Intermolecular Interactions in Molecular Crystals and Model Systems

Intermolecular interactions such as hydrogen bonds can play a crucial role in the stabilization of crystals. In recent years, also so-called halogen, pnictogen, chalcogen and tetrel bonds were investigated. We assessed the role and importance of hydrogen and halogen bonds for bromomalonic aldehyde [1]. Moreover, we investigated the cooperativity of halogen, chalcogen and pnictogen bonds in infinite chains that are realistic model systems for crystal structures [2].

Strengthening of halogen bonds from dimers to chains. Reprinted with permission from J. Phys. Chem. A 2014, 118, 3193–3200. Copyright 2014 American Chemical Society.

This was one of the very first studies on the cooperativity of pnictogen bonds [2]. Also, the importance of chalcogen bonds in contrast to non-directional interactions in layered cyanides was investigated [3]. In a more recent study, both the cooperativity of tetrel bonds in infinite chain systems and the role of tetrel bonds for the crystal stabilisation were assessed [4].

  1. V. L. Deringer, F. Pan, J. George, P. Müller, R. Dronskowski, U. Englert, CrystEngComm 2014, 16, 135–138.
  2. J. George, V. L. Deringer, R. Dronskowski, J. Phys. Chem. A 2014, 118, 3193–3200.
  3. J. George, V. L. Deringer, R. Dronskowski, Inorg. Chem. 2015, 54, 956–962.
  4. J. George, R. Dronskowski, J. Phys. Chem. A 2017, 121, 1381–1387.

Charaterization of Newly Synthesized Molecular Crystals

Several collaborations with experimentalists lead to the successful structural determination and characterization of newly synthesized molecular crystals (guanidinates [1-3], nitride chlorides [4], azides [5], chloro formamidinium compounds [6]).
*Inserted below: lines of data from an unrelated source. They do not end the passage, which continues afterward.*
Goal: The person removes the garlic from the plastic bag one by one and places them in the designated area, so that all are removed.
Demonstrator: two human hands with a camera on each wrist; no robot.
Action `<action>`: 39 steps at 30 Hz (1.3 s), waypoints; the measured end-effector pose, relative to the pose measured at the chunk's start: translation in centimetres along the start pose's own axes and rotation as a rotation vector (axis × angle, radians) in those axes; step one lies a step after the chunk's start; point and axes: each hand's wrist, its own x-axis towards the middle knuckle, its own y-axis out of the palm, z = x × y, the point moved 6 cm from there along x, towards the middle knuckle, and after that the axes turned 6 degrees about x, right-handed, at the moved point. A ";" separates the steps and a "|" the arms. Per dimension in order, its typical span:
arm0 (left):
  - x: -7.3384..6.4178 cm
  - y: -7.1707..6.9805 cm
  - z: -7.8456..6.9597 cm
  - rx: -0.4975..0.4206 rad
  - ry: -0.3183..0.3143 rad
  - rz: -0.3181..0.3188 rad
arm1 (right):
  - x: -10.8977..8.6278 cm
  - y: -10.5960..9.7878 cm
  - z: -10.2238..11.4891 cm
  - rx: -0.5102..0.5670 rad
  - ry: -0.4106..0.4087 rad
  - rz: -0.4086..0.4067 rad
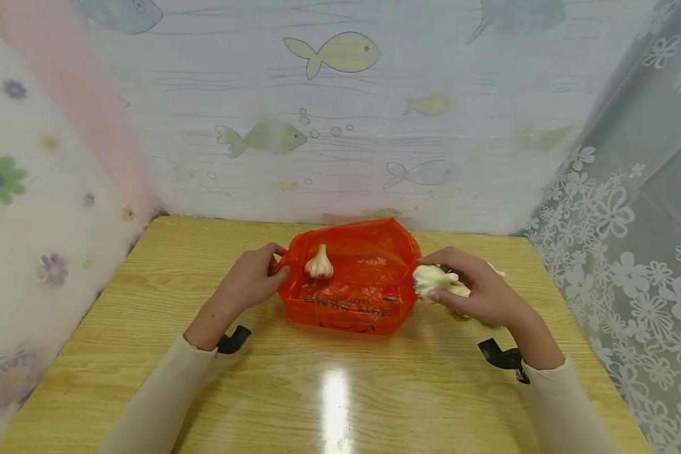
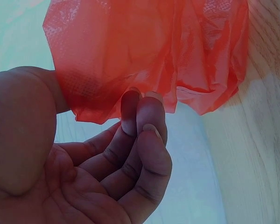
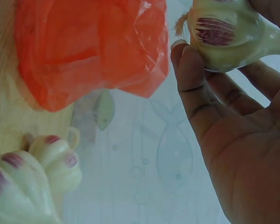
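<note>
A red plastic bag with dark printing stands open on the table. One garlic bulb lies inside its left part, stem up. My left hand pinches the bag's left edge between thumb and fingers; the left wrist view shows the red film at the fingertips. At the bag's right edge my right hand holds another garlic bulb, its stem pointing right. Purple streaks mark this held bulb in the right wrist view. More garlic bulbs lie behind and under the right hand, partly hidden.
Everything lies on a wood-grain table. A fish-print curtain hangs along its back edge. Flowered cloth borders the left side, and lace-patterned sheeting the right. Black straps show at the wrists.
</note>
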 end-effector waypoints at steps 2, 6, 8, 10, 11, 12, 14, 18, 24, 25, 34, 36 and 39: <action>0.0 0.0 0.0 -0.002 0.001 0.002 | -0.5 0.0 -0.1 0.019 -0.005 -0.007; 0.0 -0.1 0.0 -0.005 0.005 0.003 | -1.3 -0.2 -0.4 0.033 0.012 -0.021; 0.0 -0.1 0.0 -0.006 0.006 0.003 | -1.6 -0.3 -0.7 0.038 0.033 -0.021; 0.0 -0.1 0.0 -0.008 0.007 0.003 | -2.0 -0.5 -0.8 0.033 0.038 -0.012; 0.0 -0.1 0.0 -0.009 0.008 0.004 | -2.1 -0.6 -0.8 0.028 0.036 -0.006; 0.0 -0.1 0.0 -0.010 0.008 0.004 | -2.3 -0.6 -0.8 0.021 0.032 0.000; 0.0 -0.2 0.0 -0.010 0.009 0.003 | -2.6 -0.9 -0.7 0.011 0.028 0.015; 0.0 -0.3 0.0 -0.007 0.008 -0.002 | -3.2 -1.3 -0.8 -0.008 0.052 0.042; -0.1 -0.4 0.0 -0.009 0.008 -0.001 | -4.0 -1.4 -1.7 -0.043 0.137 0.082; -0.1 -0.4 0.0 -0.010 0.009 0.000 | -4.1 -1.4 -2.0 -0.052 0.152 0.090; -0.2 -0.3 0.0 -0.004 0.013 0.002 | -4.5 -0.5 -3.4 -0.156 0.246 0.183; -0.2 -0.3 0.0 -0.004 0.014 0.003 | -4.6 -0.3 -3.7 -0.164 0.271 0.203; -0.2 -0.4 0.0 -0.006 0.015 0.004 | -4.6 0.0 -4.1 -0.211 0.279 0.222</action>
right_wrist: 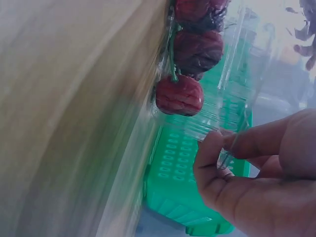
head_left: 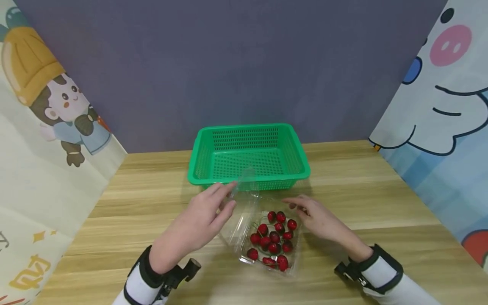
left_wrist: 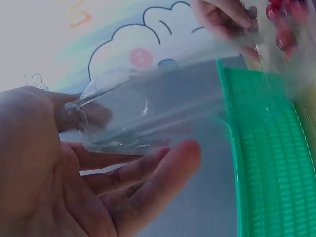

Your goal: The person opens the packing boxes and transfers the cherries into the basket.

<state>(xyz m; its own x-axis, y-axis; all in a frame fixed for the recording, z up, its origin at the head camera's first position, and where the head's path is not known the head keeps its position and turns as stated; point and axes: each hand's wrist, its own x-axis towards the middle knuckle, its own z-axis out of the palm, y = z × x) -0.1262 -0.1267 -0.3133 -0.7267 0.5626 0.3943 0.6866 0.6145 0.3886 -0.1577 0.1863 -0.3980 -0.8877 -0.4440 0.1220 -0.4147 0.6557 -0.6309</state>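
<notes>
A clear plastic clamshell box sits on the wooden table with several dark red cherries in its base. Its hinged lid is raised and leans up toward my left hand. My left fingers are nearly straight and touch the lid's outer edge; one finger shows through the plastic, and the thumb stands apart. At the far right of the box is my right hand. In the right wrist view its thumb and forefinger pinch the clear edge of the box, beside the cherries.
Right behind the box stands a green plastic basket with slotted walls, and the raised lid overlaps its near rim in the head view. A dark panel closes off the back. Cartoon-printed sheets flank the table.
</notes>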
Periodic DFT calculations helped, e.g., with the determination of hydrogen positions and hydrogen ADPs. This is especially relevant for crystals with very heavy atoms (contrast problems in X-ray diffraction or strong absorption in neutron diffraction) and many hydrogen atoms (incoherent neutron scattering). Moreover, the electronic and phononic structures were characterized by periodic DFT calculations.

  1. R. Missong, J. George, A. Houben, M. Hoelzel, R. Dronskowski, Angew. Chem. Int. Ed. 2015, 54, 12171–12175.
  2. A. L. Görne, J. George, J. van Leusen, G. Dück, P. Jacobs, N. K. C. Muniraju, R. Dronskowski, Inorg. Chem. 2016, 55, 6161–6168.
  3. A. Görne, J. George, J. van Leusen, R. Dronskowski, Inorganics, 2017, 5, 10.
  4. X. Liu, J. George, S. Maintz, R. Dronskowski, Angew. Chem. Int. Ed. 2015, 54, 1954–1959.
  5. Y. Li, J. George, X. Liu, R. Dronskowski, Z. Anorg. Allg. Chem. 2015, 641, 266–269.
  6. A. Möller, J. George, R. Dronskowski, Z. Anorg. Allg. Chem. 2018, 644, 1485.